For this item, repeat the material exactly while omitting its pictures.
-- Opening Marker --
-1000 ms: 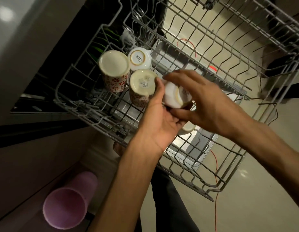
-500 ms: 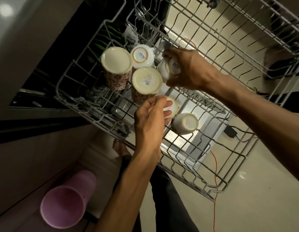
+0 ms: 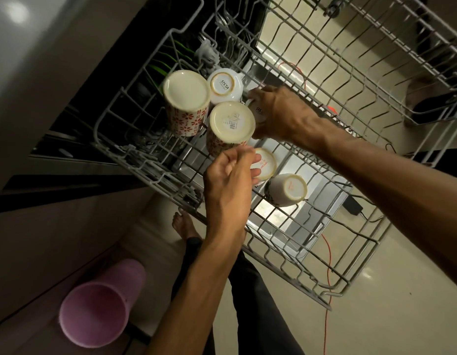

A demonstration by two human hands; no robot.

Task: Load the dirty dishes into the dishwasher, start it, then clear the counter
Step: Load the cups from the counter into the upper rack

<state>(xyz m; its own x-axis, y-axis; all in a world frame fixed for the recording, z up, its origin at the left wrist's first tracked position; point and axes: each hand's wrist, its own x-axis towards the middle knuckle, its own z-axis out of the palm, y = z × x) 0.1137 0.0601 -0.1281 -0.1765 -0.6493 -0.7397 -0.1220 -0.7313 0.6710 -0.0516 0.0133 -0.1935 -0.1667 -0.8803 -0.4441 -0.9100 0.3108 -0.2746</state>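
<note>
The small white cup (image 3: pixel 258 112) had moved in the last second from between both hands, over the middle of the rack, to the far row, where the right hand (image 3: pixel 281 114) gripped it bottom-up just beside the white cup (image 3: pixel 223 85) already standing there. The left hand (image 3: pixel 228 183), which had steadied that cup a second before, had dropped to another cup (image 3: pixel 264 163) nearer in the rack and curled its fingers round it. Next to that one a third cup (image 3: pixel 286 189) lay tilted on the wires. Two tall flowered mugs (image 3: pixel 186 102) stood upside down at the left, touching each other. I judged the cups nearly all placed, with the last two being seated.

The upper rack (image 3: pixel 350 285) was drawn fully out over the open dishwasher door (image 3: pixel 299 242). Below, an orange cable (image 3: pixel 328 265) ran across the pale floor (image 3: pixel 388 316), and a pink bin (image 3: pixel 96 311) stood near the cabinet at the left. No worktop showed.
</note>
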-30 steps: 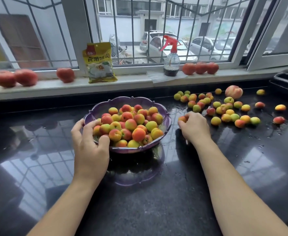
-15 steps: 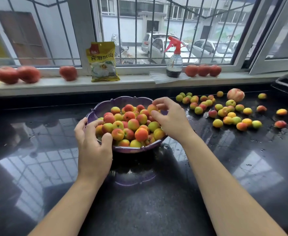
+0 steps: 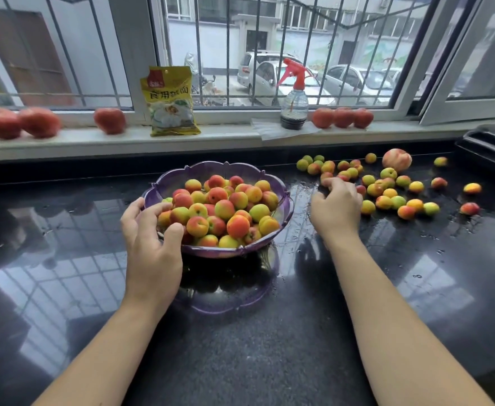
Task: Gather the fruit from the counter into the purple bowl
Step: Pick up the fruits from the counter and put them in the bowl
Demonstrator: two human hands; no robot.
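Note:
The purple bowl (image 3: 225,165) stands on the black counter, heaped with small red-yellow fruit (image 3: 224,209). My left hand (image 3: 149,253) grips the bowl's near-left rim, thumb over the edge and fingers curled on the rim. Several loose small fruits (image 3: 389,193) lie scattered on the counter to the right of the bowl, with one larger peach (image 3: 396,159) behind them. My right hand (image 3: 335,209) reaches into the left edge of this pile with bent fingers. Its fingertips touch a fruit (image 3: 326,178), and no fruit is seen held.
The black counter (image 3: 240,347) is wet and reflective. On the window sill stand a yellow packet (image 3: 170,101), a red-topped spray bottle (image 3: 294,106) and red fruits (image 3: 38,121). A black tray (image 3: 489,142) sits at the far right.
My right hand carried a fruit from the counter over the bowl, then moved back right to the loose pile. My left hand stayed on the bowl's rim.

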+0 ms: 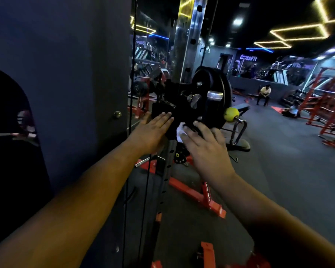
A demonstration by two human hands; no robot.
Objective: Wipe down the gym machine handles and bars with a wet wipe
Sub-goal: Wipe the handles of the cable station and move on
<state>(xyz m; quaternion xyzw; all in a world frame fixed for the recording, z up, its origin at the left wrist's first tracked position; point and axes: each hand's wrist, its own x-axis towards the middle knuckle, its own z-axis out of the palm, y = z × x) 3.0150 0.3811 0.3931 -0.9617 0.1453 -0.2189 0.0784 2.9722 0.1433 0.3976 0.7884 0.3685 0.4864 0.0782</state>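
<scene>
A black carriage of a gym machine point(182, 107) sits on a perforated upright, with a black weight plate point(213, 88) and a chrome sleeve end point(214, 94) on it. My right hand point(203, 146) presses a white wet wipe point(181, 132) flat against the lower part of the carriage; most of the wipe is hidden under the fingers. My left hand point(153, 132) lies flat with fingers extended against the carriage's left side, holding nothing. A yellow knob point(230, 114) sticks out to the right of the plate.
A dark grey wall panel point(75, 84) stands close on the left, with black cables point(132, 93) running down beside it. Red base frame bars point(193, 194) lie on the floor below. A bench point(240, 109) and red racks point(327, 105) stand to the right. Persons sit in the far background.
</scene>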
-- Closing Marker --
• Solution to this problem
-1000 ms: 
-500 ms: 
+0 ms: 

A demonstration by two human hands; no robot.

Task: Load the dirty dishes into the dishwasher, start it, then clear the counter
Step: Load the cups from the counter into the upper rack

<state>(xyz m; its own x-axis, y-axis; all in a world frame fixed for the recording, z up, its origin at the left wrist's first tracked position; point and axes: each hand's wrist, its own x-axis towards the middle knuckle, its own z-axis out of the palm, y = z × x) 0.1137 0.0601 -0.1281 -0.1765 -0.6493 -0.7397 -0.1220 -0.7313 0.6710 -0.0516 0.0133 -0.1935 -0.1667 -0.8803 -0.4441 -0.9100 0.3108 -0.2746</state>
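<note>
The small white cup (image 3: pixel 258 112) had moved in the last second from between both hands, over the middle of the rack, to the far row, where the right hand (image 3: pixel 281 114) gripped it bottom-up just beside the white cup (image 3: pixel 223 85) already standing there. The left hand (image 3: pixel 228 183), which had steadied that cup a second before, had dropped to another cup (image 3: pixel 264 163) nearer in the rack and curled its fingers round it. Next to that one a third cup (image 3: pixel 286 189) lay tilted on the wires. Two tall flowered mugs (image 3: pixel 186 102) stood upside down at the left, touching each other. I judged the cups nearly all placed, with the last two being seated.

The upper rack (image 3: pixel 350 285) was drawn fully out over the open dishwasher door (image 3: pixel 299 242). Below, an orange cable (image 3: pixel 328 265) ran across the pale floor (image 3: pixel 388 316), and a pink bin (image 3: pixel 96 311) stood near the cabinet at the left. No worktop showed.
</note>
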-30 steps: 
-15 steps: 
+0 steps: 
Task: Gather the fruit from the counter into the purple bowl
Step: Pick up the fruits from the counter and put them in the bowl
Demonstrator: two human hands; no robot.
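Note:
The purple bowl (image 3: 225,165) stands on the black counter, heaped with small red-yellow fruit (image 3: 224,209). My left hand (image 3: 149,253) grips the bowl's near-left rim, thumb over the edge and fingers curled on the rim. Several loose small fruits (image 3: 389,193) lie scattered on the counter to the right of the bowl, with one larger peach (image 3: 396,159) behind them. My right hand (image 3: 335,209) reaches into the left edge of this pile with bent fingers. Its fingertips touch a fruit (image 3: 326,178), and no fruit is seen held.
The black counter (image 3: 240,347) is wet and reflective. On the window sill stand a yellow packet (image 3: 170,101), a red-topped spray bottle (image 3: 294,106) and red fruits (image 3: 38,121). A black tray (image 3: 489,142) sits at the far right.
My right hand carried a fruit from the counter over the bowl, then moved back right to the loose pile. My left hand stayed on the bowl's rim.
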
+0 ms: 
A demonstration by two human hands; no robot.
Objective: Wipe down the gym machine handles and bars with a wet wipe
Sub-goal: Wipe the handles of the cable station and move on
<state>(xyz m; quaternion xyzw; all in a world frame fixed for the recording, z up, its origin at the left wrist's first tracked position; point and axes: each hand's wrist, its own x-axis towards the middle knuckle, its own z-axis out of the palm, y = z × x) 3.0150 0.3811 0.3931 -0.9617 0.1453 -0.2189 0.0784 2.9722 0.1433 0.3976 0.7884 0.3685 0.4864 0.0782</state>
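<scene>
A black carriage of a gym machine point(182, 107) sits on a perforated upright, with a black weight plate point(213, 88) and a chrome sleeve end point(214, 94) on it. My right hand point(203, 146) presses a white wet wipe point(181, 132) flat against the lower part of the carriage; most of the wipe is hidden under the fingers. My left hand point(153, 132) lies flat with fingers extended against the carriage's left side, holding nothing. A yellow knob point(230, 114) sticks out to the right of the plate.
A dark grey wall panel point(75, 84) stands close on the left, with black cables point(132, 93) running down beside it. Red base frame bars point(193, 194) lie on the floor below. A bench point(240, 109) and red racks point(327, 105) stand to the right. Persons sit in the far background.
</scene>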

What came before is the finished answer.